威廉厌恶地摇摇头。“我不明白,”他看着周围的尸体说,“见鬼,他们以为在为什么战斗呢?”

第九章

天刚刚亮,大多数兄弟都在地下室做晨祷,寝室里只有两个人,八便士约尼在这个长房间的一头扫地,乔纳森在另一头玩上学的游戏。
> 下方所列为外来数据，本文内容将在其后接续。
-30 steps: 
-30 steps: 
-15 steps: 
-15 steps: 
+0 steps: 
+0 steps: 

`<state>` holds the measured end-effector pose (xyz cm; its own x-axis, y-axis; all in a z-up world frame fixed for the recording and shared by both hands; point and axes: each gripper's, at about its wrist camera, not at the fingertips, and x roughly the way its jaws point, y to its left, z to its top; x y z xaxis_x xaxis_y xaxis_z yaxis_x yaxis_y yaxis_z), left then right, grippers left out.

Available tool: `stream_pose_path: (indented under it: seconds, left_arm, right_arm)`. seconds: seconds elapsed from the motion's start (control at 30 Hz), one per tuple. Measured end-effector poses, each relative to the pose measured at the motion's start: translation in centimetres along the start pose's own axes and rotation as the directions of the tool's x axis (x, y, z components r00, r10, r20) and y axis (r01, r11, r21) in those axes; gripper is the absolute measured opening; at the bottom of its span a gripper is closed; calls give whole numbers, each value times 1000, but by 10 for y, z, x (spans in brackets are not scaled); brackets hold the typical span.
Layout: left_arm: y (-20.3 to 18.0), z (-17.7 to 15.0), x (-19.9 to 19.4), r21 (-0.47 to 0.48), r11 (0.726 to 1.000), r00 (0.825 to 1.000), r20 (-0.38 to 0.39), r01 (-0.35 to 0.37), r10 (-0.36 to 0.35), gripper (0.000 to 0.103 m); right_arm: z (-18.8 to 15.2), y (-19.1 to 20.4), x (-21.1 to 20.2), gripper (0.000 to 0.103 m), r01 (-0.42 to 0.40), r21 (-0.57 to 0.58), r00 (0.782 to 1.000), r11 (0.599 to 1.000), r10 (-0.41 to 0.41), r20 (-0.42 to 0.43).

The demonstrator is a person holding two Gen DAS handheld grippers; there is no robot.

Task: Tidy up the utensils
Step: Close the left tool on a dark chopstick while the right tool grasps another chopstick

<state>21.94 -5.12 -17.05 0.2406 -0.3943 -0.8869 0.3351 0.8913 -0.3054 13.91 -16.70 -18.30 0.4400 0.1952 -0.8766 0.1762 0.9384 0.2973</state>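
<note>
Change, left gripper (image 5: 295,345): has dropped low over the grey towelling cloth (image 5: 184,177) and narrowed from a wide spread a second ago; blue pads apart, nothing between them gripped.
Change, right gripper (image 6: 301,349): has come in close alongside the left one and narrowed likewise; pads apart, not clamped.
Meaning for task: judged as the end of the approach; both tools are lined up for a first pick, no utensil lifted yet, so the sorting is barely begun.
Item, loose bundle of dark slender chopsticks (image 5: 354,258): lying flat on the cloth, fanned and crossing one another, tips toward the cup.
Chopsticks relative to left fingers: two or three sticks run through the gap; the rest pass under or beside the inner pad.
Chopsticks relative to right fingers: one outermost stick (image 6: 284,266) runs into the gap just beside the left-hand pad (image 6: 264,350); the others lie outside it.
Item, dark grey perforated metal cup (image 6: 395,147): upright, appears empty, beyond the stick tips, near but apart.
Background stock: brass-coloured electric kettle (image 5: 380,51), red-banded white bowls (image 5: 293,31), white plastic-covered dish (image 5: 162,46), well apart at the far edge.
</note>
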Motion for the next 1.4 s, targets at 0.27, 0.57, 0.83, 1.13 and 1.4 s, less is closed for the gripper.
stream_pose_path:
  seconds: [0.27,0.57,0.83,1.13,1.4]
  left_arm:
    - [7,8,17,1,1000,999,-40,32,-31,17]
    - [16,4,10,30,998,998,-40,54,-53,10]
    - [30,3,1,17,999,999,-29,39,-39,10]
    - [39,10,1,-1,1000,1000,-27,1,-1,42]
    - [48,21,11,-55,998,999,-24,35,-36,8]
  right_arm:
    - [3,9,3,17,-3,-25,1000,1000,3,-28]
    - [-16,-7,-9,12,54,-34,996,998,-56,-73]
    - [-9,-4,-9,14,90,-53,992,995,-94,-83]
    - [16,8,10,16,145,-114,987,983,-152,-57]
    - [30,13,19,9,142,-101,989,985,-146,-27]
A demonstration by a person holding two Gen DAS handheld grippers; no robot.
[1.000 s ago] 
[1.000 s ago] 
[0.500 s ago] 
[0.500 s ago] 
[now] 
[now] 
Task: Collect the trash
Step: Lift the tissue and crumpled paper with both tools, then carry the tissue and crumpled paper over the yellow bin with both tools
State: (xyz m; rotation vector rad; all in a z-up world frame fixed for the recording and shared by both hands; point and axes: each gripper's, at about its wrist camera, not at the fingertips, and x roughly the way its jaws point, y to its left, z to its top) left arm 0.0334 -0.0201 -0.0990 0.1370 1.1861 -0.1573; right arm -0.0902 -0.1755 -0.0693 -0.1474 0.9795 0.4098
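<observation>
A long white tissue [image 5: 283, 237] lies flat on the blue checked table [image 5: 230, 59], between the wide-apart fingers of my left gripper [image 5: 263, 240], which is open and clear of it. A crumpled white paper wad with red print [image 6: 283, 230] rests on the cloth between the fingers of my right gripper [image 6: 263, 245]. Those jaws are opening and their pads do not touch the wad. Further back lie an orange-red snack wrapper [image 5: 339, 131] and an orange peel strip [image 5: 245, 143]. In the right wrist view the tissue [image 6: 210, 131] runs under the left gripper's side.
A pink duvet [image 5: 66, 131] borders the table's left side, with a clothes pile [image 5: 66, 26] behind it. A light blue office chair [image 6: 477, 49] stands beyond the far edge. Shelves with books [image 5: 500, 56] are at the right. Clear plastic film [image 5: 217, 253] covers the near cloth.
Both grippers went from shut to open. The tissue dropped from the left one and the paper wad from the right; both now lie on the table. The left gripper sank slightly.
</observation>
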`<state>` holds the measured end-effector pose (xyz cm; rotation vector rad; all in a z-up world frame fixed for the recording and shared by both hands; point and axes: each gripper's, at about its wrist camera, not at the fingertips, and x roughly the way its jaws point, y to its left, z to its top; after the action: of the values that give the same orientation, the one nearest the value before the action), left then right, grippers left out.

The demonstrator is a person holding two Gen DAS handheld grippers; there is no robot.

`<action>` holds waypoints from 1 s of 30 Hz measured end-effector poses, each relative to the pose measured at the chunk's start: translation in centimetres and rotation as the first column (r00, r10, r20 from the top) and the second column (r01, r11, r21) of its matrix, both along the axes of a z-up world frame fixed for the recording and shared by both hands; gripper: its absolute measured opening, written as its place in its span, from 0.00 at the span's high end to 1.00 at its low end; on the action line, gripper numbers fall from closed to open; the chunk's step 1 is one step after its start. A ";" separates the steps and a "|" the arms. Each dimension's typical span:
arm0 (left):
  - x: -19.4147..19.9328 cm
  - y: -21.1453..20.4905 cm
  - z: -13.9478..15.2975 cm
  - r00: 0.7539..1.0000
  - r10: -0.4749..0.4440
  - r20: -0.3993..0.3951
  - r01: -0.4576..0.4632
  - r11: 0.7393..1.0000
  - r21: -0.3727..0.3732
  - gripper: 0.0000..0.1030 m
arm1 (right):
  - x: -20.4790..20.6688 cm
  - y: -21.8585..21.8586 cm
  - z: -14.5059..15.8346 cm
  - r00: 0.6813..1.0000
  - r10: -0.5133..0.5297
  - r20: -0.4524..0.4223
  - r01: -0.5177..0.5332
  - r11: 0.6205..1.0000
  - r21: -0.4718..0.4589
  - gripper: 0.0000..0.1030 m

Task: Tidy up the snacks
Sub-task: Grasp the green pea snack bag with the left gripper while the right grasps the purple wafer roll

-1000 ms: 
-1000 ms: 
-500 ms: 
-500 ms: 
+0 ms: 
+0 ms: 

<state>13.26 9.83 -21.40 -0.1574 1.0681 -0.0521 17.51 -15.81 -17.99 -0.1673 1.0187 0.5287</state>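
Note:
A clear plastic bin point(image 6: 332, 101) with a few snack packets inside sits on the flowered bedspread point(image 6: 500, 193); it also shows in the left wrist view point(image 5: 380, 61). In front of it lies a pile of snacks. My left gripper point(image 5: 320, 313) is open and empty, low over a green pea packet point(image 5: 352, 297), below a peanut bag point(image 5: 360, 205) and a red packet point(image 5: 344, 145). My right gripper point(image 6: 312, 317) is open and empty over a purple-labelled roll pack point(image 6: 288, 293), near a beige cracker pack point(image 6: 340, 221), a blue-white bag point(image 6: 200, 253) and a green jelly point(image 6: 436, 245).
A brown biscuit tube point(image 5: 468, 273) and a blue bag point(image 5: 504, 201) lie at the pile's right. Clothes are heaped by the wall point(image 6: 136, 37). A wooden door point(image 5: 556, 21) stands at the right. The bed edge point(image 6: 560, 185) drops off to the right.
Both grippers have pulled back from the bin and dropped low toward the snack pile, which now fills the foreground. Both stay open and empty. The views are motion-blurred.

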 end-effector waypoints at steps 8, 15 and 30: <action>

菲利普副院长在门口站住,望着乔纳森。他已经快五岁了,是个机灵又自信的孩子,那种稚气的庄重,惹得所有的人都喜爱他。约尼还给他穿小巧的修士袍服。今天,乔纳森假装是见习修士导师,给一排假想的学生上课。“错了,高德弗雷!”他严厉地对着空板凳说,“要是你不学会词动,就别吃饭!”他说的“词动”,意思是“动词”。菲利普慈祥地笑了。就是他真有儿子,也不会更爱的。乔纳森是生活中能给他单纯而天真的乐趣的一件事。